Sunday, 18 October 2009
Bloodbath at the House of Death
If you’ve ever wanted to see Vincent Price bang his hand on an axe-head and shout “Oh shit!” then this British horror spoof is the movie for you. Price appears as “The Sinister Man”, parodying his roles in various Roger Corman films, and is for a while the best thing about Bloodbath at the House of Death (1984), until his unceremonious exit about halfway through. Amongst the rest of the cast – most of whom play scientists and other experts investigating the titular mansion – Pamela Stephenson (Not the Nine O’Clock News) probably comes off best, despite enduring copious fart gags, Kenny Everett’s dubious attempts at physical comedy, and being stripped naked by an invisible force à la The Entity.
Yes, the standard of jokes in Bloodbath is about on a par with The Kenny Everett Television Show, meaning that you’ll likely either love it or hate it depending on your taste for innuendo-strewn, frequently incoherent grossness. If anything, however, the freedom to push the gore and nudity to the limit results in a lazier approach, meaning that the writers are too often content to rely on the aforementioned fart gags, while anything approaching a clever spoof of horror clichés falls by the wayside.
Bloodbath works best through a haze of nostalgia, recalling a time in British history when increasing permissiveness on TV collided head-on with escalating concerns over violent “video nasties” – and this feels like the bloody aftermath. Call an ambulance... Or, better still, a coroner.
Rating: 1/5
Saturday, 17 October 2009
Wet Gold
Does DVD picture quality reflect the quality of a film? I’ve often wondered, but no more so than when I got about halfway through Wet Gold, a 1984 TV movie that tries to do for underwater adventure stories what The Deep did for underwater adventure stories. And fails. (I’d like to say “spectacularly” but putting that word anywhere near a review of this film would be misleading.)
So, anyway, the DVD’s picture quality – if you can call it that – is not good, but that’s not always a problem. A bigger one for Wet Gold is the fact that it very quickly descends into a quagmire of dull double-crossing between people you care very little about. There’s Brooke Shields as a Florida waitress who dreams of bigger things (shame she turns out to be so lazy and self-centred, then); Burgess Meredith as a drunken seadog who knows the location of a fortune in sunken gold; and Thomas Byrd and Brian Kerwin as the deckhand and diver competing for Shields’ affections.

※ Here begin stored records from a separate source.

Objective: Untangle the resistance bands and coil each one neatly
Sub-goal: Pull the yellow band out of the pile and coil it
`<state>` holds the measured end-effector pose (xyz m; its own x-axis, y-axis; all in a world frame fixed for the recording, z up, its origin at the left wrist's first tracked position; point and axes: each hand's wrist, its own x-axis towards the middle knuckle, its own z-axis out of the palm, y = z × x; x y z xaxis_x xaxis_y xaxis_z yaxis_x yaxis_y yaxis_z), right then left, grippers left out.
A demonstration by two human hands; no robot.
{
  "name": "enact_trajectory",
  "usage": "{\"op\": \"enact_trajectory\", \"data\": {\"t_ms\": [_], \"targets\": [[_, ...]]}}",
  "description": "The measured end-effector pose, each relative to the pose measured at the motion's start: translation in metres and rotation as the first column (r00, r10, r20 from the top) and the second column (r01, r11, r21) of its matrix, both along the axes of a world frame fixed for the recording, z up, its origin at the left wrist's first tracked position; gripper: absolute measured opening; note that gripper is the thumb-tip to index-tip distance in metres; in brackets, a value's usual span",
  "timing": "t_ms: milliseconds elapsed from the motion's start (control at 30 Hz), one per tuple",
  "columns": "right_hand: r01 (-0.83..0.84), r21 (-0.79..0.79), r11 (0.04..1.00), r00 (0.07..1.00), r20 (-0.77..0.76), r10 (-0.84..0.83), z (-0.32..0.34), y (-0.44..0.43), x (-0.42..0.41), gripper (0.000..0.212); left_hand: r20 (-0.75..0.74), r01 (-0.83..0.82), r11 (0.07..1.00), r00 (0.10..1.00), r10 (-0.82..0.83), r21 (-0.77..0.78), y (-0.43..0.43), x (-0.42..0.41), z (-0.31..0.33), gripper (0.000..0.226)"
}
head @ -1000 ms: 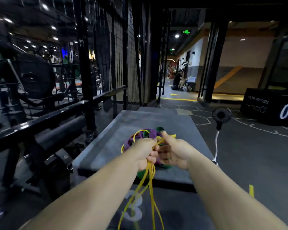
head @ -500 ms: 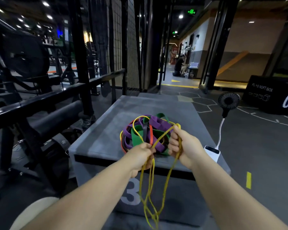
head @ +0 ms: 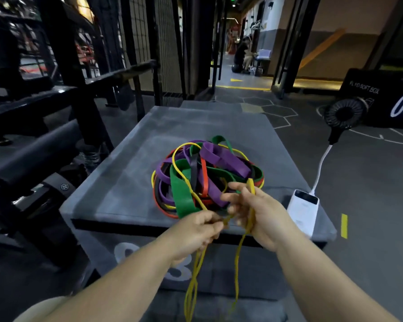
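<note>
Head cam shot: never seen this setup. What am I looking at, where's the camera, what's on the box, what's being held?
There is no machine here. A person wears one wide-angle camera on the head, so the view looks forward and down along both bare forearms in a gym.

In front stands a grey padded box. On its top lies a tangled pile of resistance bands: purple, green, red, black and yellow loops knotted together. A white power bank sits at the box's right edge, cabled to a small black fan.

The left hand and the right hand both grip the thin yellow band. Part of it is still threaded through the pile; the rest hangs down past the box's front.
</note>
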<state>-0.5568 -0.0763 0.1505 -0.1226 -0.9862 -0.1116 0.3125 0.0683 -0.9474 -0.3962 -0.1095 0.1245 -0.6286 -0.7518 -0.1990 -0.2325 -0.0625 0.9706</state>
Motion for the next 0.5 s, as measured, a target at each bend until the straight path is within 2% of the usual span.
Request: {"op": "enact_trajectory", "data": {"t_ms": [100, 133, 200, 267, 333, 400, 500], "targets": [[0.073, -0.033, 0.997, 0.996, 0.051, -0.071, -0.009, -0.006, -0.005, 0.028, 0.050, 0.063, 0.998, 0.997, -0.063, -0.009, -0.006, -0.006, -0.008, 0.016], [0.083, -0.051, 0.995, 0.997, 0.009, -0.083, -0.013, -0.006, -0.008, 0.028, 0.071, 0.074, 0.997, 0.995, -0.072, -0.019, -0.008, -0.009, -0.009, 0.017], [0.047, -0.067, 0.997, 0.984, -0.171, -0.058, -0.020, -0.004, -0.015, 0.026, 0.101, 0.088, 0.994, 0.992, -0.081, -0.064, -0.012, -0.017, -0.009, 0.017], [0.008, -0.023, 1.000, 0.910, -0.414, -0.017, -0.025, -0.002, -0.019, 0.023, 0.097, 0.082, 0.990, 0.993, -0.072, -0.110, -0.014, -0.024, -0.007, 0.014], [0.017, 0.008, 1.000, 0.811, -0.585, -0.009, -0.028, -0.004, -0.021, 0.021, 0.074, 0.045, 0.989, 0.997, -0.035, -0.138, -0.014, -0.028, -0.005, 0.011], [0.044, -0.013, 0.999, 0.769, -0.638, -0.042, -0.027, -0.006, -0.022, 0.022, 0.103, 0.016, 0.984, 0.995, 0.002, -0.175, -0.015, -0.026, -0.003, 0.014], [0.132, -0.089, 0.987, 0.770, -0.618, -0.159, -0.023, -0.007, -0.033, 0.024, 0.243, 0.117, 0.979, 0.967, -0.074, -0.166, -0.017, -0.016, -0.004, 0.015]]}}
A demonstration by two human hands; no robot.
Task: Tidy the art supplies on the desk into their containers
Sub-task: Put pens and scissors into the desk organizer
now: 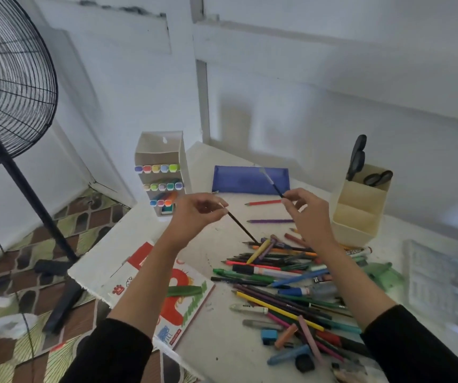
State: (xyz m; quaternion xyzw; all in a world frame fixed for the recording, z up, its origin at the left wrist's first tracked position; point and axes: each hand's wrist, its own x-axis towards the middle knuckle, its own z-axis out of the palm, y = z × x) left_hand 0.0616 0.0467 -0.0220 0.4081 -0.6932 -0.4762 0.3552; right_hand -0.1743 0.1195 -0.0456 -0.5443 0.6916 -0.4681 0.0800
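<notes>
My left hand (198, 210) pinches a dark pencil (243, 229) whose tip slants down to the pile. Raised above the desk, my right hand (305, 214) grips a thin paintbrush (273, 182), bristles pointing up and left over the blue pencil case (238, 179). A heap of pencils, pens and markers (285, 275) lies on the white desk (216, 352) below my hands. A cream desk organiser (357, 214) with scissors (356, 158) stands at the right. The white marker rack (161, 161) holds rows of coloured markers at the back left.
A colouring book (178, 294) lies near the desk's left edge. Red and purple pencils (270, 221) lie apart behind the pile. An eraser and sharpener (269, 337) sit at the front. A clear plastic box (440, 283) rests at far right. A standing fan (9, 87) is left of the desk.
</notes>
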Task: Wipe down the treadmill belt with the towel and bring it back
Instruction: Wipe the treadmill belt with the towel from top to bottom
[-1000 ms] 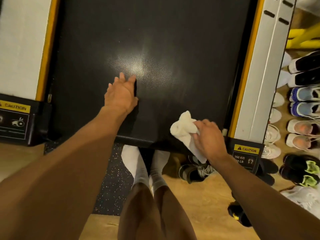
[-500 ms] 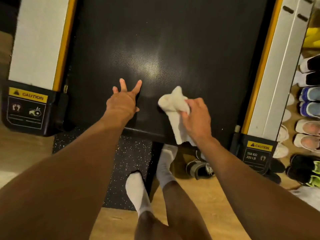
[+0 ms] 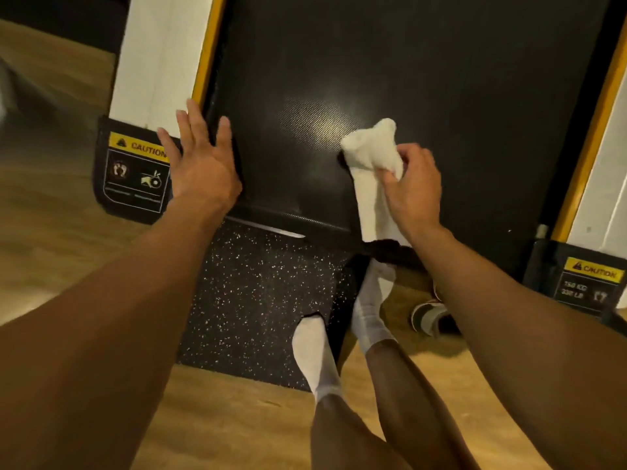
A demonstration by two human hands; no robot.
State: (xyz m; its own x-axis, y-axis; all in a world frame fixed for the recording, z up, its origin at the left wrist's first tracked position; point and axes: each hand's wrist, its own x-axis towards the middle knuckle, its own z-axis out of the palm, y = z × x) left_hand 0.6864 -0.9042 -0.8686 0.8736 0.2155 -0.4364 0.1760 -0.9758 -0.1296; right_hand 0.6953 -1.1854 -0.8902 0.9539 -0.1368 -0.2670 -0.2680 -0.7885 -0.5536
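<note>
Over the last 1 s the towel [image 3: 371, 164] travelled left across the near end of the belt [image 3: 424, 72], from the corner by the right rail to roughly mid-width, just beside the glare patch. Right grip [image 3: 412, 188] was curled round the towel's middle, bunching it. The towel's top end sat on the belt and its loose tail hung past the belt's near edge. Left grip [image 3: 200, 164] had shifted too, off the belt's centre and out to its left edge. It lay flat with fingers spread, holding nothing, fingertips reaching toward the yellow strip [image 3: 211, 39] beside the caution label [image 3: 137, 171]. Looked like a brace, moved clear of the towel's path. Feet in white socks [image 3: 315, 347] had stepped left as well, 1 of them onto the speckled mat [image 3: 258, 293]. My read: 1 cross pass about half done, left half of this strip not yet wiped, bringing the towel back not started. Towel itself: white, small, scrunched into a lumpy roll, limp, no dirt visible. Only a small patch touched the belt, so coverage per pass looked narrow.
</note>
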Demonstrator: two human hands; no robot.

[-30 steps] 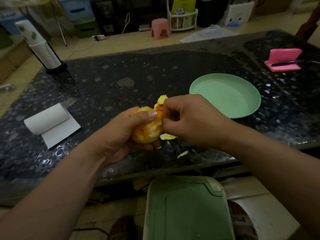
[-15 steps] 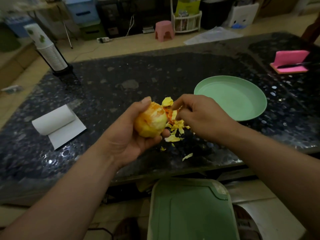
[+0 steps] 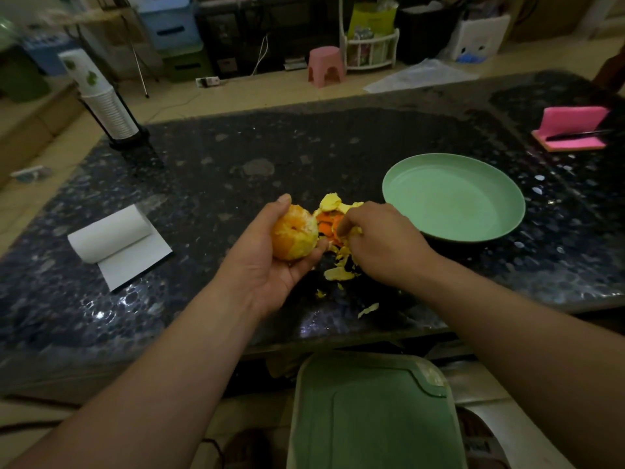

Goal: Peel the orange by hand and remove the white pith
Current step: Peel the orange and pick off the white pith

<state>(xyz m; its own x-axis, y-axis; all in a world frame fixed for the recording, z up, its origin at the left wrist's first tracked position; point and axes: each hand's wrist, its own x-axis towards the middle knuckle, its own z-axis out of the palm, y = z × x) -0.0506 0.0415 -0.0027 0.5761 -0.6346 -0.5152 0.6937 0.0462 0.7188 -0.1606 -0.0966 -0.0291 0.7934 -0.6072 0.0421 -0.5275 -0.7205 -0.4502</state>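
The dark speckled table (image 3: 304, 147) carries everything here. On its right part stands a green plate (image 3: 453, 201), and nothing lies in it; I suppose the cleaned fruit will go there at the end. The left hand (image 3: 267, 269) is above the near middle of the table, palm up, with thumb and fingers curled round the orange (image 3: 294, 236), so the fruit is firmly held. The right hand (image 3: 382, 245) is just to the right of it, fingers bent down onto the heap of peel (image 3: 329, 225), which lies on the table between the orange and the plate. Whether it pinches a piece there or only touches, I cannot tell. The orange is mostly free of skin, but pale pith (image 3: 306, 247) covers its right and near side. This side faces the right hand, so in my judgement that hand is the one to pick it, with only a short way to the left. A few small scraps (image 3: 368, 309) lie near the table edge.
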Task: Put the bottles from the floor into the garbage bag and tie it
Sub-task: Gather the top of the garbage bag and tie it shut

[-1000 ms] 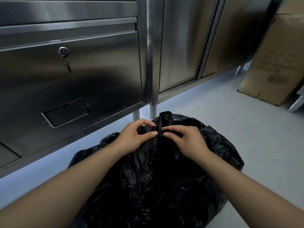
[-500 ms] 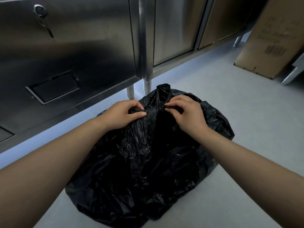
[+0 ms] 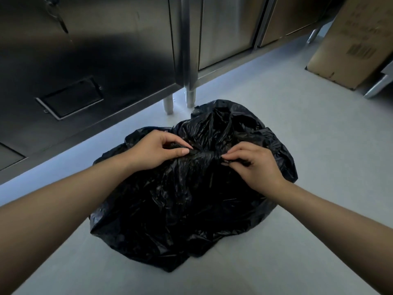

The four of them head out to sea, they find the treasure, they see a SHARK! (at this point, I thought things were going to get interesting... alas not) and they have a run-in with some pirates. But mostly they go skin-diving and argue about their shares in the loot. It’s all quite dreary, really, although there is a nice moment involving the underside of a boat and the topside of a character’s skull that redefines the term “propellerhead”.
I’m easy to please when it comes to underwater action movies. There simply aren’t enough of them (unless you count submarine flicks, which to me are as interesting as films set in warehouses) but Wet Gold isn’t a good example of one, despite some decent scenes inside a sunken shipwreck. If you’re looking for a schlocky oceanic crime story along the lines of The Deep and Into the Blue, try Shark or Night of the Sharks instead. This one sunk without trace for a reason.